* _PROBLEM_: Each line below from the one containing "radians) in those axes" through the one containing "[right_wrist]" should be output exactly as it stands, and no other line should appear.

Stored dataset items

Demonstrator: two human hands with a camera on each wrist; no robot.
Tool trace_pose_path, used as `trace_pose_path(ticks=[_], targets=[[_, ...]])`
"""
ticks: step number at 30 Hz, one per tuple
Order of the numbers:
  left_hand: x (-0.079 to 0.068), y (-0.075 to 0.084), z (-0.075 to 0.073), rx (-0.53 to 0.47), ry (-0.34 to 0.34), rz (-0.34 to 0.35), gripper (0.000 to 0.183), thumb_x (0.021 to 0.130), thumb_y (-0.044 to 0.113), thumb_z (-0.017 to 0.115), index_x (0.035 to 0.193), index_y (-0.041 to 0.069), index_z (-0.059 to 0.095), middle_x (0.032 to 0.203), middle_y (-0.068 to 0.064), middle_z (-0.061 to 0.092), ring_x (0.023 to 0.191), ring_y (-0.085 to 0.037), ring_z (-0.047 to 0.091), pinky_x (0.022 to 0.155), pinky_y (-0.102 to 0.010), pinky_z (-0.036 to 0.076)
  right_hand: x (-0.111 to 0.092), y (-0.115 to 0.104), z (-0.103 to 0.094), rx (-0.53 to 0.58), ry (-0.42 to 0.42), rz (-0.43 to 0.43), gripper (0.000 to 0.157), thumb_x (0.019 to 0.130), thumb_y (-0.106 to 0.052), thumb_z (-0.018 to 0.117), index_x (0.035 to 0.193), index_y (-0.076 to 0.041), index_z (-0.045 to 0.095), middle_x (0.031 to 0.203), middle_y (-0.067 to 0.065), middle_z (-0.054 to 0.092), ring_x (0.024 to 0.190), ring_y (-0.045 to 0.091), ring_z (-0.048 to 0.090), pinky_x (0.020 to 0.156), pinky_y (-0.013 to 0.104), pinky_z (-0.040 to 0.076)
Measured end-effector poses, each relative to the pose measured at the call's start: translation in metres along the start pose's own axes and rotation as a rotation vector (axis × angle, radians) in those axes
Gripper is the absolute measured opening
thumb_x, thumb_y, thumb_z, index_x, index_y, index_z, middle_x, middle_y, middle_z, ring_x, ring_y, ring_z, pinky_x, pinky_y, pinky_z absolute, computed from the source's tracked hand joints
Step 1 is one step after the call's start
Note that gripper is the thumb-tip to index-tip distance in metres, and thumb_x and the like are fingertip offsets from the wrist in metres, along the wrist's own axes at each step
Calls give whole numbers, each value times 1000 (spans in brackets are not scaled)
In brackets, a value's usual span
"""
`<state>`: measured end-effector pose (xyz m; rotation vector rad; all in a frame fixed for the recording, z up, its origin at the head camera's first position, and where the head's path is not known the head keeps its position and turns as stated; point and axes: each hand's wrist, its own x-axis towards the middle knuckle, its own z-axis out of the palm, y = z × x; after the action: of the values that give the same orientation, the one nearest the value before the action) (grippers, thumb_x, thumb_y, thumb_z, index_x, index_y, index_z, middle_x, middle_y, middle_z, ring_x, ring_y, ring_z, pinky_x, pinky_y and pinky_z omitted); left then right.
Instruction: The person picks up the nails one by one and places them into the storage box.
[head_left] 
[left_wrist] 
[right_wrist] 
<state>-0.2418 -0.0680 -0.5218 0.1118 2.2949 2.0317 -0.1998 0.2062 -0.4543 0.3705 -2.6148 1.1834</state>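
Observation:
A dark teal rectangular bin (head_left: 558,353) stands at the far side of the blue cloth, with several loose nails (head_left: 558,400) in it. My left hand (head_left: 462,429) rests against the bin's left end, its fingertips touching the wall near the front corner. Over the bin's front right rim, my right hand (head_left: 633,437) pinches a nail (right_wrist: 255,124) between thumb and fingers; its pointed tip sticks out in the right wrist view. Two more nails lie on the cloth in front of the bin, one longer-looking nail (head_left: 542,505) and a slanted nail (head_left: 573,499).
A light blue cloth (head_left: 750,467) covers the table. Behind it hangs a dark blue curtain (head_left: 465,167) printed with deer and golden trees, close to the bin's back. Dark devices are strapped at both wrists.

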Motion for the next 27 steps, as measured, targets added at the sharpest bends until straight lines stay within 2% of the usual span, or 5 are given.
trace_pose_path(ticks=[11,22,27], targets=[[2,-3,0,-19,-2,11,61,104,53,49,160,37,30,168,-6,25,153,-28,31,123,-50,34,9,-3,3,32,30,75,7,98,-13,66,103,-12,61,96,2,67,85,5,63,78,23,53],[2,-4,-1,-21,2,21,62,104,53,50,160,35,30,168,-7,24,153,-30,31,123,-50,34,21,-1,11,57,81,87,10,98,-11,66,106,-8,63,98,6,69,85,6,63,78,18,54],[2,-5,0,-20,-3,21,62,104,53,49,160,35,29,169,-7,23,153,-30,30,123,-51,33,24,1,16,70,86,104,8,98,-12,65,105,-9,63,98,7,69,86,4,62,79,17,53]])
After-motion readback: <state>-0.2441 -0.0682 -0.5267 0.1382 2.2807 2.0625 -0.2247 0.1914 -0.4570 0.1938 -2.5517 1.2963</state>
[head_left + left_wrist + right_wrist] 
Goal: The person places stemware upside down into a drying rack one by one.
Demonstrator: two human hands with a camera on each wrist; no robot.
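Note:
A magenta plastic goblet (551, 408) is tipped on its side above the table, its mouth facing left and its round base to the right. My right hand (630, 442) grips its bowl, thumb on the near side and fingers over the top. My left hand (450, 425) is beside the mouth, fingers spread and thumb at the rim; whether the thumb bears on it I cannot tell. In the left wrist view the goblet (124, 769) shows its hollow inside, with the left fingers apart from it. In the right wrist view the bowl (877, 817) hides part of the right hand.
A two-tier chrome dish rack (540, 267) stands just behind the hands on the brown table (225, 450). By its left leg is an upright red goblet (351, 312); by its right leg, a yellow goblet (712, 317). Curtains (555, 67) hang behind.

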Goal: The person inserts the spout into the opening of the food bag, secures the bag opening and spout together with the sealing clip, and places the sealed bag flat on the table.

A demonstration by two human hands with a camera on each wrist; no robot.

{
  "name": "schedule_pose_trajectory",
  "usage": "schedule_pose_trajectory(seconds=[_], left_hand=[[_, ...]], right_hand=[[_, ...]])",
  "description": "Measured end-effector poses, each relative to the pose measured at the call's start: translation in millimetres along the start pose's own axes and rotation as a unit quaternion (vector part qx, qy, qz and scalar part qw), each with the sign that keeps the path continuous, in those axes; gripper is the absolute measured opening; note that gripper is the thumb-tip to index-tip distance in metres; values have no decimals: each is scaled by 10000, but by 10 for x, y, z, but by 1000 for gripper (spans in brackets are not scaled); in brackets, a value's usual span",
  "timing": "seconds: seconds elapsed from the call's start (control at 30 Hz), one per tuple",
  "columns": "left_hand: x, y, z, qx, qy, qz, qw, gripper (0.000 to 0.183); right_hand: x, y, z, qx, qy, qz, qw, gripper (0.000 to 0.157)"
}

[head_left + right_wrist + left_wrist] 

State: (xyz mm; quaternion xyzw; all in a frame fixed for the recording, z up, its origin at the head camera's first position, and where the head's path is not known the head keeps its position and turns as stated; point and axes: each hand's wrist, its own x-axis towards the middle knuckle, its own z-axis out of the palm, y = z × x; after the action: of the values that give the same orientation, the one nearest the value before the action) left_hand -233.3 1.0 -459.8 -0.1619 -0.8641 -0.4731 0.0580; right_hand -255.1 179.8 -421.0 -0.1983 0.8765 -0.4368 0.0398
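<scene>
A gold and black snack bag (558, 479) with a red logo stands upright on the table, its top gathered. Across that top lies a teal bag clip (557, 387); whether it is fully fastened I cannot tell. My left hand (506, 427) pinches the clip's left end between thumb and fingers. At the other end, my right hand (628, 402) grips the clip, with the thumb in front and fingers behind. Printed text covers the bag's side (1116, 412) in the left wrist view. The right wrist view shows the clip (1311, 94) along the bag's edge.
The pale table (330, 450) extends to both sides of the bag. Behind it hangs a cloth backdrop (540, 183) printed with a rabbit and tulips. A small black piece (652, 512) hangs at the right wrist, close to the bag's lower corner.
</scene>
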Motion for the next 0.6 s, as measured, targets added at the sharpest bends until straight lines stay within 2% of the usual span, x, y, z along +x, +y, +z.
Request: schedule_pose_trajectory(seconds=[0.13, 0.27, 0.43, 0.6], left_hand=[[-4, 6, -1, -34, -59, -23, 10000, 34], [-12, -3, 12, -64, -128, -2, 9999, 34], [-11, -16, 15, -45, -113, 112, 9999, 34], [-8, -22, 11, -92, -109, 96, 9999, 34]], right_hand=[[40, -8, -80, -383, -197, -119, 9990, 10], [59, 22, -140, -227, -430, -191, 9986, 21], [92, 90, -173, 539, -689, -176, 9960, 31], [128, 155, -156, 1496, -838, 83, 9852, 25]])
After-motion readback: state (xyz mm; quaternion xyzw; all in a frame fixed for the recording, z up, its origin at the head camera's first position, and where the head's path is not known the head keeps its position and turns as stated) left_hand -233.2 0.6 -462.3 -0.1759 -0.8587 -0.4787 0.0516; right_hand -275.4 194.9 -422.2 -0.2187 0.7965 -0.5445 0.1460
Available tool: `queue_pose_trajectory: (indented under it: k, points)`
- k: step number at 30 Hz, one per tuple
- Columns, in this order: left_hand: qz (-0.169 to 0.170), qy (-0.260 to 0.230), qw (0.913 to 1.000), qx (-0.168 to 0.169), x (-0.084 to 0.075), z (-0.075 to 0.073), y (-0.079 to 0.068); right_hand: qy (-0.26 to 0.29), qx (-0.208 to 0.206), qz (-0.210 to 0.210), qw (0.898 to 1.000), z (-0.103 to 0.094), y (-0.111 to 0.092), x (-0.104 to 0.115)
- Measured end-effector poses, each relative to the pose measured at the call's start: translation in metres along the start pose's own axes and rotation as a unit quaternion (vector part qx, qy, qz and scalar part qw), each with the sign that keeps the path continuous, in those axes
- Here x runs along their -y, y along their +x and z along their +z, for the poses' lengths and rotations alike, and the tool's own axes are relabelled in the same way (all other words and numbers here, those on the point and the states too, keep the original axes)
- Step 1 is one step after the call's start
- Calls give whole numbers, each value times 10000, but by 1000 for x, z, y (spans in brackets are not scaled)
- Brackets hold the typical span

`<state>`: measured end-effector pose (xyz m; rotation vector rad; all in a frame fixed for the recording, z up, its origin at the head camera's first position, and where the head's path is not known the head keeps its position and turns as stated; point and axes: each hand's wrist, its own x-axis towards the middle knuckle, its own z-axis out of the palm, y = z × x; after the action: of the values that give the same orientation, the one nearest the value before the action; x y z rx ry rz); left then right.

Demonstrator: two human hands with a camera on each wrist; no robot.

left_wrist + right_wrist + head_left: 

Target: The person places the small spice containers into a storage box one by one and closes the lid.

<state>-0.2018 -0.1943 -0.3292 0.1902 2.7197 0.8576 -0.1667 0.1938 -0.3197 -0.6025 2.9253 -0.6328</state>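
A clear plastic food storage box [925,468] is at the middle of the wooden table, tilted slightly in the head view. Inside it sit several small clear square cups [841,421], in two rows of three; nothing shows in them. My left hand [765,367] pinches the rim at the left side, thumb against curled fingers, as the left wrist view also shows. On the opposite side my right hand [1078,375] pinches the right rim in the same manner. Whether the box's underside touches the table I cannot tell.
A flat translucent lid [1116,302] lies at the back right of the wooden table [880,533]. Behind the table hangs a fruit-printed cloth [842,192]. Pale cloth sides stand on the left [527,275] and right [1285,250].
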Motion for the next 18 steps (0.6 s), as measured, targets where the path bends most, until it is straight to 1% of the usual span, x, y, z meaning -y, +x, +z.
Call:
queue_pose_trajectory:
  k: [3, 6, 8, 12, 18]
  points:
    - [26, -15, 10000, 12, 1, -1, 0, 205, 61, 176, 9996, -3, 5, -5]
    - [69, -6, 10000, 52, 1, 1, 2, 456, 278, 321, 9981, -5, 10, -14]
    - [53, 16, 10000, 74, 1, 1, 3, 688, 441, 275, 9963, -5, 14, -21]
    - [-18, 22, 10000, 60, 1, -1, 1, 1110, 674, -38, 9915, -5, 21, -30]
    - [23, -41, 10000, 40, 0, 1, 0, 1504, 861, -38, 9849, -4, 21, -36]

* _SOLUTION TO THE EXERCISE_:
Measured end-effector poses, each relative to the pose measured at the call's start: translation in metres along the start pose's own axes and rotation as a rotation vector (axis × angle, radians) in those axes
Gripper is the absolute measured opening
thumb_x, thumb_y, thumb_z, index_x, index_y, index_z, middle_x, middle_y, middle_z, ring_x, ring_y, ring_z, pinky_x, pinky_y, pinky_z absolute, computed from the source's tracked hand joints
Step 1 is one step after the call's start
Note that gripper is the thumb-tip to index-tip distance in metres, and thumb_x and the like are fingertip offsets from the wrist in metres, along the wrist's own axes at each step
Calls give whole numbers, each value times 1000 (spans in brackets are not scaled)
In brackets, a value's usual span
"""
`<state>`: measured end-effector pose (xyz m; rotation vector rad; all in a frame fixed for the recording, z up, its origin at the head camera's first position, and where the head's path is not known the head keeps its position and turns as stated; point and axes: each hand's wrist, its own x-axis towards the middle knuckle, its own z-axis out of the palm, y = z × x; after the action: of the values that give the same orientation, the one nearest the value before the action) (grippers, thumb_x, thumb_y, thumb_z, index_x, index_y, index_z, middle_x, middle_y, middle_z, ring_x, ring_y, ring_z, pinky_x, pinky_y and pinky_z omitted); left then right.
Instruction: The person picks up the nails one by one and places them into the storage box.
[head_left] 
[left_wrist] 
[right_wrist] 

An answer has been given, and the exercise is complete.